**What the task requires**
Gather all lines in the records below that include the word "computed".

**Data excerpts**
**********
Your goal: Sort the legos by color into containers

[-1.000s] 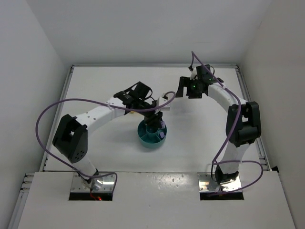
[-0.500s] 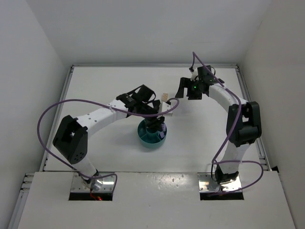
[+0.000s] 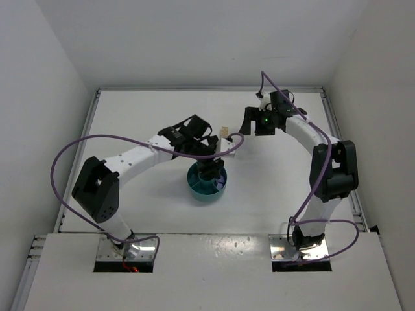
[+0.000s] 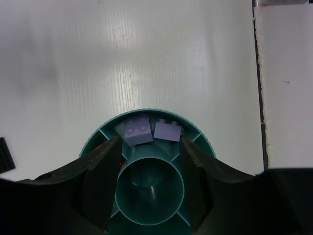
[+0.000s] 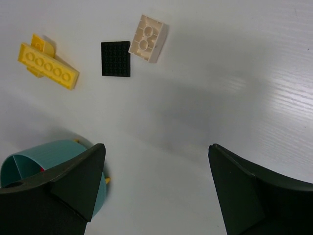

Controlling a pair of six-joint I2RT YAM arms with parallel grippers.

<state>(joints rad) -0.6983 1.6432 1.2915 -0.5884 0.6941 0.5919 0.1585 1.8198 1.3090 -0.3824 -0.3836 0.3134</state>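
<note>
My left end effector (image 4: 149, 169) hangs spread wide and empty over the teal dish (image 4: 195, 139) at mid-desk (image 3: 142, 116); dropping from here, its fingers could clip the thin dividers and tip the dish. Two smooth purple bricks (image 4: 137, 131) share one far section. My right end effector (image 5: 156, 188) is also wide and empty above a ridged white surface, where the yellow plate (image 5: 48, 65), flat black plate (image 5: 116, 59) and beige brick (image 5: 148, 38) lie just beyond the dish. Black and beige touch, so grabbing one could drag the other.
</note>
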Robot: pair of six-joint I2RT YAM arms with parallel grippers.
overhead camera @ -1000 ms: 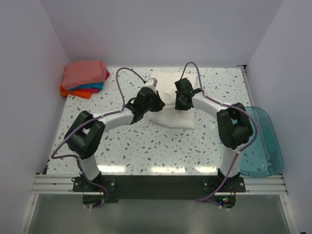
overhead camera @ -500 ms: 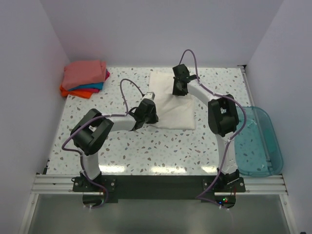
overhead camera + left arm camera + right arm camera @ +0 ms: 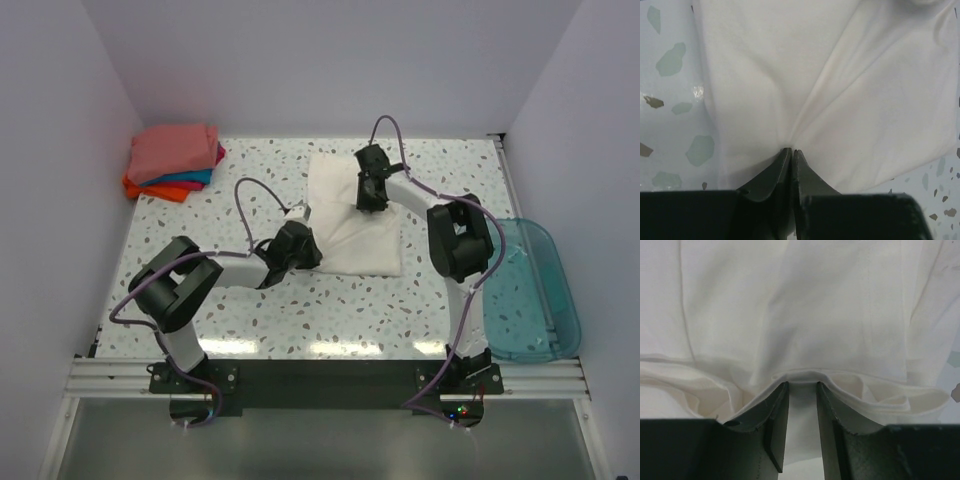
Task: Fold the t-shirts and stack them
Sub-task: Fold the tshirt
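A speckled worktop (image 3: 250,310) is seen, pale with grey-green flecks. A white shirt (image 3: 350,235), folded into a rough rectangle, is laid flat on it towards the far middle. In the far left corner a stack (image 3: 175,160) of folded shirts is set: orange at the bottom, teal above, salmon-pink on top.
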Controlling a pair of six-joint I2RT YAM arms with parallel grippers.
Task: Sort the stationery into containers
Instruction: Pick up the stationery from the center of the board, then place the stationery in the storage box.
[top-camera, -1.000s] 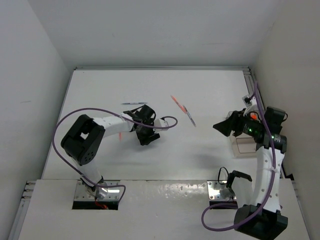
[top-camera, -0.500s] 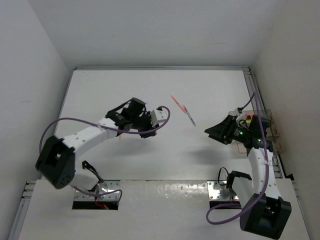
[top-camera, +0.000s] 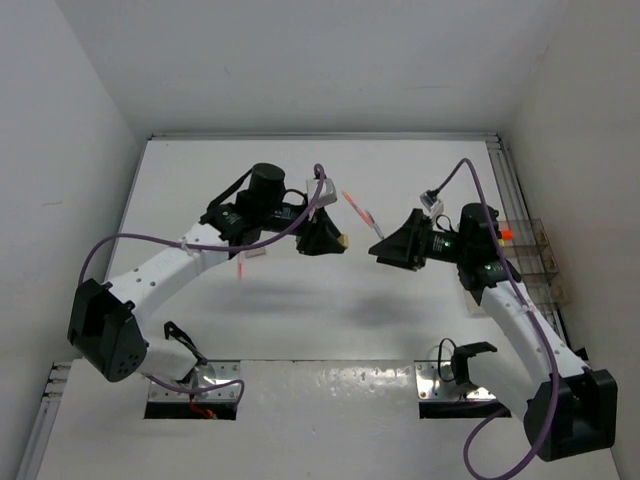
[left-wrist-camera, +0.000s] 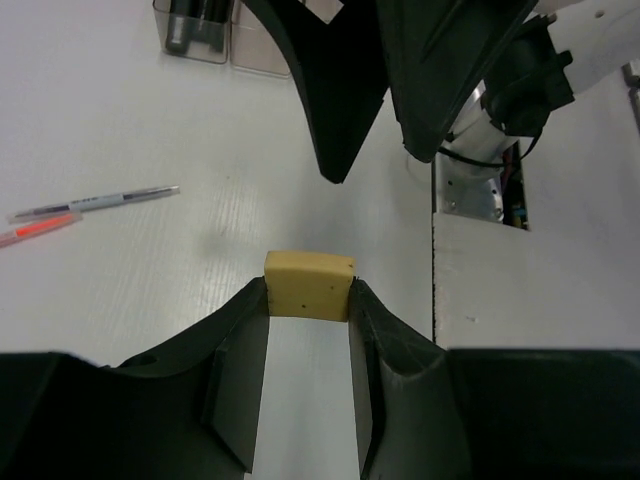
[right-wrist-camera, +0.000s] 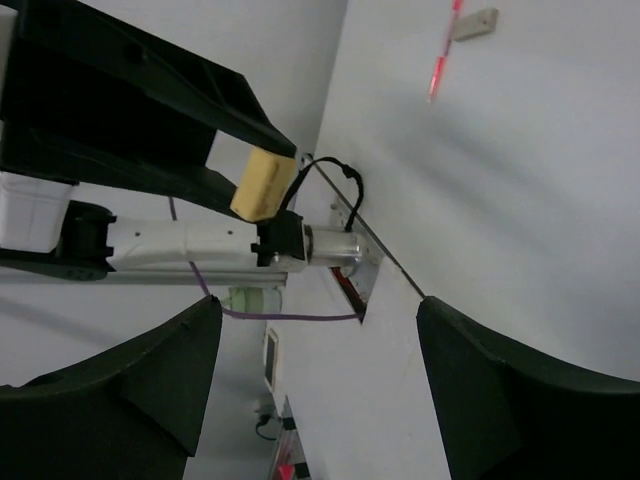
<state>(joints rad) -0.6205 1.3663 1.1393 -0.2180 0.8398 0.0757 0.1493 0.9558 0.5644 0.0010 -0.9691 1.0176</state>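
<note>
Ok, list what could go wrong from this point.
1. The eraser is pinched only at the very fingertips of the left end effector, above the table. With so little grip, it might slip out and drop.
2. The right end effector is open and faces the left one at close range. Any further approach could knock the two together or push the eraser loose.

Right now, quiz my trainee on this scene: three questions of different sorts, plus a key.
1. True or false: the right gripper is shut on a highlighter.
2. What does the left gripper hold? A) a highlighter B) a tan eraser block C) a clear box
3. Fill in: the orange pen and the grey pen lie side by side on the ____.
Key: 1 false, it is open and empty. 2 B. 3 table.
</note>
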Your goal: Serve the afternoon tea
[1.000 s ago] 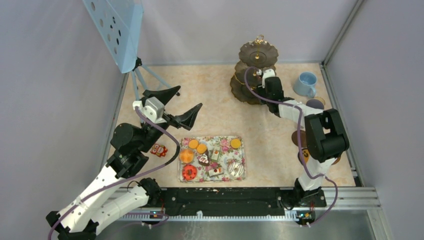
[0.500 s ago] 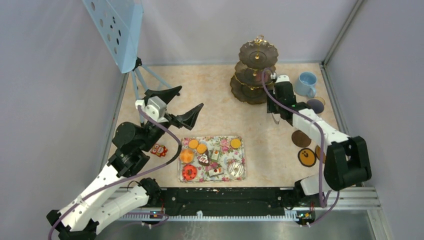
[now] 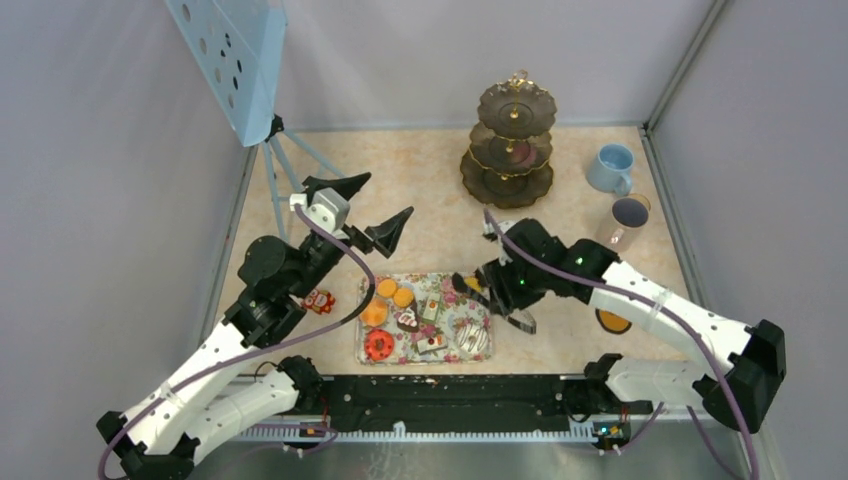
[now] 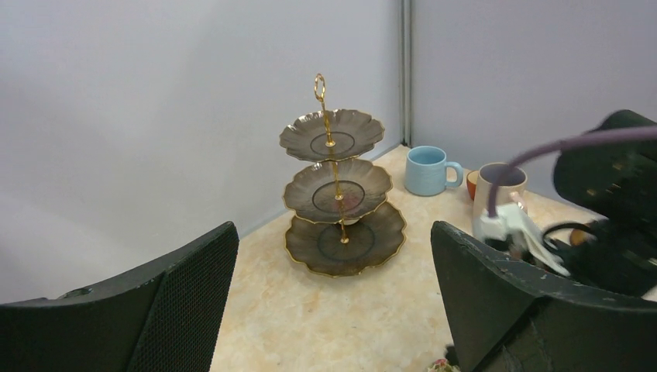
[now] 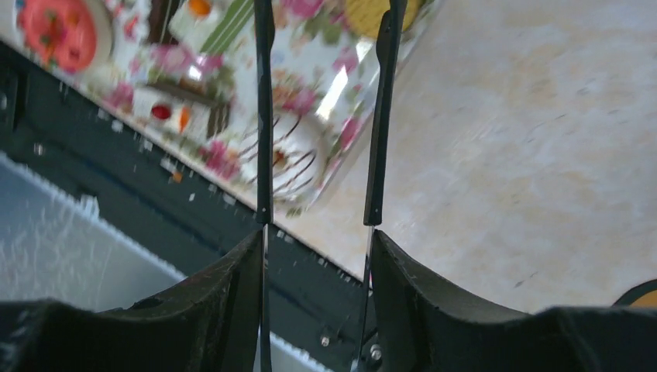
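My right gripper (image 3: 503, 283) (image 5: 318, 232) is shut on the black tongs (image 5: 263, 116), whose two thin arms reach over the right end of the floral tray (image 3: 455, 305). On the tray lie a red donut (image 3: 379, 345), orange rounds (image 3: 387, 288) and cake slices (image 3: 431, 310). The dark three-tier stand (image 3: 508, 150) (image 4: 337, 194) is at the back, with something small and pinkish on its middle tier. To its right are a light-blue cup (image 3: 610, 168) and a pale-grey cup (image 3: 625, 220). My left gripper (image 3: 378, 200) (image 4: 333, 232) hangs open and empty left of the tray, facing the stand.
A small red-and-white toy (image 3: 319, 300) lies on the table left of the tray. An orange-and-black coaster (image 3: 612, 322) shows partly under my right forearm. A blue perforated panel (image 3: 240, 60) on a tripod stands at the back left. Grey walls close in three sides.
My right arm has swung from the stand back and down to the tray's right end, carrying the tongs. The left arm has shifted only slightly.
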Robot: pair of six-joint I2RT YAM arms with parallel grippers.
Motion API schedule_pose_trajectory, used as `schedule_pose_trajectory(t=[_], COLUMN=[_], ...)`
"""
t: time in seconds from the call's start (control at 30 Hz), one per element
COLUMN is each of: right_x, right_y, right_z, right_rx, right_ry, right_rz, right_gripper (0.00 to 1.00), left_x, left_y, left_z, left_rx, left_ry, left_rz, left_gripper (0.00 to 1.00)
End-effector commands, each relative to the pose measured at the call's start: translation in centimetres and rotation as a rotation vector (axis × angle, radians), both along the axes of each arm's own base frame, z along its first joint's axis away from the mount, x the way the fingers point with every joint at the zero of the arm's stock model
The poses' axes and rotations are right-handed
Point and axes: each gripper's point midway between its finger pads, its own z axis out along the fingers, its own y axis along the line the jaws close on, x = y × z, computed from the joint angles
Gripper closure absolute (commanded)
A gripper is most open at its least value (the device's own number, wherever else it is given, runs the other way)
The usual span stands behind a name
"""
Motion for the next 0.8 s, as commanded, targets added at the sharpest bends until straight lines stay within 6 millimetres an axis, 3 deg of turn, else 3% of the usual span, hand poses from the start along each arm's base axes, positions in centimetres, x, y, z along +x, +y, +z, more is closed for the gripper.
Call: schedule_pose_trajectory(t=[0.0,0.17,0.4,0.77], right_x=[-6.5,-8.4,-9.5,-10.5], right_y=[0.8,0.4,-0.5,0.8], right_z=[1.3,0.7,1.4,0.6], right_rx=[0.003,-0.092,-0.149,-0.186], right_ry=[0.114,0.08,0.027,0.008], right_rz=[0.132,0.22,0.242,0.319], right_gripper=[0.52,0.52,0.51,0.47], left_x=[0.3,0.7,1.0,0.9], left_y=[-0.4,-0.4,-0.4,-0.4], left_z=[0.0,-0.4,-0.6,-0.5], left_rx=[0.011,0.021,0.032,0.033], left_ry=[-0.006,0.004,0.003,0.001], left_rz=[0.001,0.012,0.023,0.023], left_gripper=[0.01,0.01,0.01,0.01])
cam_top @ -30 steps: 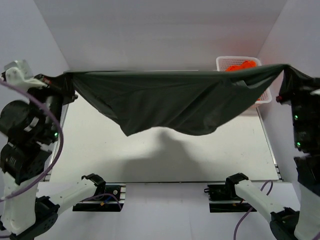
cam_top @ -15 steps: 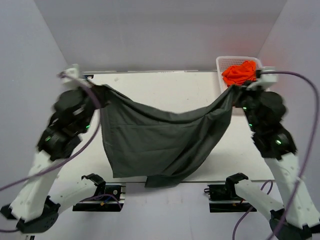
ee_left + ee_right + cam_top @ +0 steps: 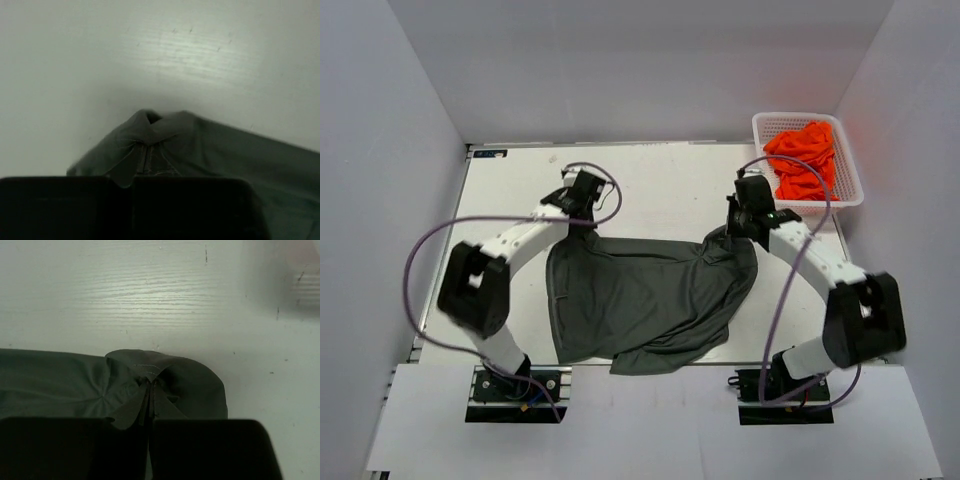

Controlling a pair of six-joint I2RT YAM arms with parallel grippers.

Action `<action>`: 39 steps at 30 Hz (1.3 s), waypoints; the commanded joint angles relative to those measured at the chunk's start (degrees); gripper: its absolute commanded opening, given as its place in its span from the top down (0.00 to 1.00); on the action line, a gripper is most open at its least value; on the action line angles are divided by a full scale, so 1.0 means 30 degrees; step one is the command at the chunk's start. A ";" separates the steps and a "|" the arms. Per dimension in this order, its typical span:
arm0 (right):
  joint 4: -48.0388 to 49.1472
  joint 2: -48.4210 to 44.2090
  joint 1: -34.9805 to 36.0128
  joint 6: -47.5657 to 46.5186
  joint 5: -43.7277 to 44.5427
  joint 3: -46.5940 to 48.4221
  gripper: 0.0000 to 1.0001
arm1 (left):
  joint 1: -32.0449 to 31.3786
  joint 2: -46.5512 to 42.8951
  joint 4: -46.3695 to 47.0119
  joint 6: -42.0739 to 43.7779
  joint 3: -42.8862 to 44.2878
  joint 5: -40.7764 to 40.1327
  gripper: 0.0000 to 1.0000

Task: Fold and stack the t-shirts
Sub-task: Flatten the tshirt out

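Grey shirt [image 3: 640, 300] flat on table, both far corners pinched

Nearest the arm bases, the grey shirt's near hem reaches the front edge of the table [image 3: 660, 180], and one fold appears to hang slightly over it. The cloth is spread across the middle of the table, rumpled, with creases running across it. The right side is bunched more than the left.

At the shirt's far left corner, the left gripper [image 3: 133, 179] has its fingers pressed together on a pucker of grey cloth. The wrist view shows the fabric gathered into the line where they meet. At the far right corner, the right gripper [image 3: 149, 421] is likewise clamped on a small peak of the same shirt. Both corners sit low, at or just above the tabletop. The far edge of the shirt runs between the two grippers and sags toward the near side.

Beyond the right gripper, in the far right corner, stands a white basket [image 3: 758, 125]. The orange shirts [image 3: 805, 165] lie crumpled inside it, apart from the grey shirt.
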 commanded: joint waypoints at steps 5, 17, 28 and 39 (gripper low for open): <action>0.0309 0.2905 -0.0379 0.0112 -0.0514 0.2974 1.00 | 0.0731 0.3814 -0.1371 0.0223 0.5857 0.1083 0.01; -0.0335 0.4311 -0.0584 0.0522 -0.0515 0.3442 1.00 | 0.1317 -0.0721 -0.2869 -0.0392 0.0860 0.2543 0.00; -0.1331 0.4840 -0.0643 0.0141 -0.0046 0.3882 1.00 | 0.1317 -0.2421 0.0493 -0.2559 -0.4626 0.5212 0.08; -0.2122 0.5278 -0.0672 0.0111 0.0276 0.4233 1.00 | 0.2310 -0.3566 0.3342 -0.2736 -0.7527 0.6296 0.30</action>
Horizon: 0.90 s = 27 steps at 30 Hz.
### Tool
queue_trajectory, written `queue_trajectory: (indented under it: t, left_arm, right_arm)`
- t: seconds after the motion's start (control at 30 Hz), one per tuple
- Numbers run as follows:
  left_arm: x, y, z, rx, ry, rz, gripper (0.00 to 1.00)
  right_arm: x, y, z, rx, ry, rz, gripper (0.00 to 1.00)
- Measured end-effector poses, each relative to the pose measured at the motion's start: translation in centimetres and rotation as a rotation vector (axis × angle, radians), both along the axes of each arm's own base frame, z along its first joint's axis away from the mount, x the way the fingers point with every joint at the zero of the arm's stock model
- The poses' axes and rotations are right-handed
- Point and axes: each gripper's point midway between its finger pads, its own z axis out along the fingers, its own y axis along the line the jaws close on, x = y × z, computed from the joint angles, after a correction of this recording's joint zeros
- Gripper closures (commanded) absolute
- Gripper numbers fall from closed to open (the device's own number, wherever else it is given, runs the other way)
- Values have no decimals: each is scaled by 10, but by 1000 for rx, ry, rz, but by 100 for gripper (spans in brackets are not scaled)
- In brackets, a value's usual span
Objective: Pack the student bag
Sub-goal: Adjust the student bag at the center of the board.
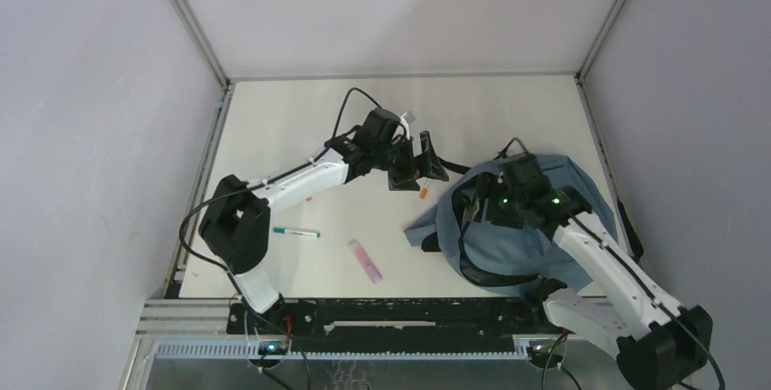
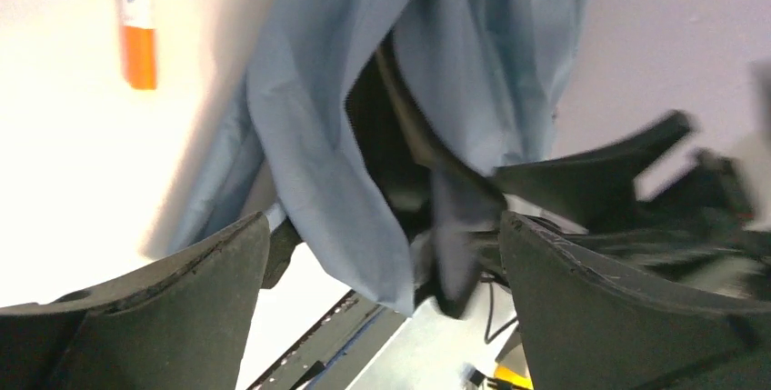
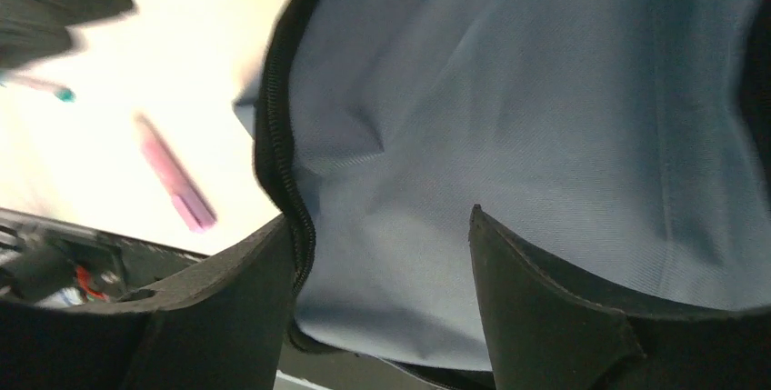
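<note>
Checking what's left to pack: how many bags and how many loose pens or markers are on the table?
student bag: 1
Pens and markers: 3 (teal-tipped pen, pink marker, orange-capped marker)
Total: 4

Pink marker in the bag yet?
No, the pink marker lies on the table, left of the student bag.

No word or number can be read anywhere. The white marker with the orange cap (image 2: 136, 17), lying on the desk (image 2: 55, 135), carries small blue print on its barrel, too blurred to make out. The pink bar (image 1: 365, 260) and the green-tipped pen (image 1: 296, 232) show no legible marks.
</note>
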Motion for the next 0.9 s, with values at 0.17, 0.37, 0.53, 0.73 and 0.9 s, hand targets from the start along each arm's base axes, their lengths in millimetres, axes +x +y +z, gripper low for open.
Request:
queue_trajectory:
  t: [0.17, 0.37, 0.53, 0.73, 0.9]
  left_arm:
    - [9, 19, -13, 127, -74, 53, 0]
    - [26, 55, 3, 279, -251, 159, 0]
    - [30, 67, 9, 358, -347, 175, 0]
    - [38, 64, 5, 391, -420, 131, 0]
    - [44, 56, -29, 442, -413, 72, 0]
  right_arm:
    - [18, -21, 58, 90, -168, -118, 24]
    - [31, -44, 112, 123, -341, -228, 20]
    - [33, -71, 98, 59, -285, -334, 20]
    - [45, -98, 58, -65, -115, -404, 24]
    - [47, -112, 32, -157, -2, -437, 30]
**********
**Response to this task**
Point and axes: each gripper's point midway between its finger pads, its own z axis out along the fingers, its own y axis along the line the jaws close on, x = y × z, computed from the joint angles
- Point and axes: each gripper's point midway between its finger pads, its own z axis out along the fingers, its own y axis along the line the jaws close on, x = y × z, computed from the joint angles, after a correction of this recording's joint zeros

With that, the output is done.